## [To do]
The answer should consist solely of the lines from the first one below through the line containing "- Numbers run", copied exactly.

* * *

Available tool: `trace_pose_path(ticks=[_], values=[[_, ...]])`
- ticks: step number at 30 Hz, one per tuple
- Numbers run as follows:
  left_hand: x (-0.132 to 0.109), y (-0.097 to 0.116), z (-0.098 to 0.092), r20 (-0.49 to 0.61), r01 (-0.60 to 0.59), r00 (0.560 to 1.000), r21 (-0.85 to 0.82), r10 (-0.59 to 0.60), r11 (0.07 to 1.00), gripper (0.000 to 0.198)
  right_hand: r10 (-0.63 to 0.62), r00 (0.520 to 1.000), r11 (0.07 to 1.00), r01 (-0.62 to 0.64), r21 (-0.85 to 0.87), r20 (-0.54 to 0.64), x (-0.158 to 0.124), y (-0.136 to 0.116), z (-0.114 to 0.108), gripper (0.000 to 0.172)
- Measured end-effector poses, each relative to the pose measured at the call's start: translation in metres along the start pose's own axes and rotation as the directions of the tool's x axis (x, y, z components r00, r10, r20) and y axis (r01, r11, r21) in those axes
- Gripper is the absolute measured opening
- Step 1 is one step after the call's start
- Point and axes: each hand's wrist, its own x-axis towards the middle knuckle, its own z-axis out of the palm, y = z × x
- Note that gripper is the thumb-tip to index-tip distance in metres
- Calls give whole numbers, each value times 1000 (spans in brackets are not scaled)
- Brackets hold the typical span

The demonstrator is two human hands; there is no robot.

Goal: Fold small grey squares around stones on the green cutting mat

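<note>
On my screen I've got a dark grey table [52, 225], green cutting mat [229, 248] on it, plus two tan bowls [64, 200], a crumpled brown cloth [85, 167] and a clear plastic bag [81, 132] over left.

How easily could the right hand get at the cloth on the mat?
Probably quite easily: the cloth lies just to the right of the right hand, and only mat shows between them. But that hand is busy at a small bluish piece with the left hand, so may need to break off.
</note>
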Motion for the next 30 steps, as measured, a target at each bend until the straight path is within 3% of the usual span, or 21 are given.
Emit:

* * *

## [Exercise result]
Available tool: `trace_pose_path(ticks=[_], values=[[_, ...]])`
- ticks: step number at 30 Hz, one per tuple
- Numbers run as follows:

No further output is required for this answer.